# Kings Peak Fishing Advice



## N8ON

Looking for some advice on what lakes to fish. Checking off a bucket list item and am going to hike Kings Peak. I am planning an extra day to do the Henry Fork Loop, and have been investigating the lakes in the area. We are planning on camping around Henrys Fork Lake. I went through the stocking report history and found that in the following years these lakes were stocked:
2012:
Castle Lake- 605 Tiger Trout 10 ft. depth
2011:
Cliff Lake- 4306 Tiger Trout 69 ft. depth
Island 3864 Tiger Trout 5 ft. depth

I like the quantity of fish stocked in 2011. Island is a closer lake, but I worry about the winter kill with only a 5 ft max depth in the lake, and am thinking about the longer hike to Cliff Lake. 

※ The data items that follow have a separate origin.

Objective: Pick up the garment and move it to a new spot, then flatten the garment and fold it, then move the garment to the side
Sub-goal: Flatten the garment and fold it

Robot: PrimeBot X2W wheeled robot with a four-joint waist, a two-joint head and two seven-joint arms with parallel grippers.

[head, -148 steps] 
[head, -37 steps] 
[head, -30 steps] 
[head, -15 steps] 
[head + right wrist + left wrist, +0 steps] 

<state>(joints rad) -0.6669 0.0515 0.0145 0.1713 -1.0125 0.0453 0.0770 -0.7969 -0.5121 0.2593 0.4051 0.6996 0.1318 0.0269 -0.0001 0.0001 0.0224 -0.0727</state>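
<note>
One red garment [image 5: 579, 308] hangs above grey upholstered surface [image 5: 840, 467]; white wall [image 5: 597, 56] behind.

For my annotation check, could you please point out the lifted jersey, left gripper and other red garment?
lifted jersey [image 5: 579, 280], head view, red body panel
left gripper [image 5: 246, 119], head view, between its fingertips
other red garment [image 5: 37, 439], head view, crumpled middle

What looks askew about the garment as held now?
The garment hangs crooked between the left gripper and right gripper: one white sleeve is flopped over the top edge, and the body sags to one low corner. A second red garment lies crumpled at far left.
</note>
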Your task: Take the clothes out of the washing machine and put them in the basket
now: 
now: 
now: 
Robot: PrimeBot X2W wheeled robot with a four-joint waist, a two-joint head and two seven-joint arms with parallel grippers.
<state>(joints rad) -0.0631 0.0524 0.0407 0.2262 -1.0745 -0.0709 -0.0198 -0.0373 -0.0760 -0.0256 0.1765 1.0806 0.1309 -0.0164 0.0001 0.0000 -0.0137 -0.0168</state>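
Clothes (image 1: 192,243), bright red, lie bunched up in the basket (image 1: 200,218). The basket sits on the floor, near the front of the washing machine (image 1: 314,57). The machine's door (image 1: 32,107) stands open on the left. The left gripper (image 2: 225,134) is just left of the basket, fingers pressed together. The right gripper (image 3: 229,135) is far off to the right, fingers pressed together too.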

Does anybody have any experience in this area that could give me some advice on these lakes? We are going for the hike, but I love to catch fish. Thanks in advance for any advice.


----------



## 30-06-hunter

Haven't been myself, but my experience has been that typically if there is a hike involved there will be less pressure and bigger fish.


----------



## wyogoob

I'm not a big fan of tigers but they should do OK in Cliff and Castle, both of which are winterkill prone.

I don't remember Grass Lake having fish in it, but there are a lot of lakes and ponds in the basin. I think Henry's Fork Lake is the best and Blanchard second.

Usually there's a lot of sheep around Cliff and Castle in August.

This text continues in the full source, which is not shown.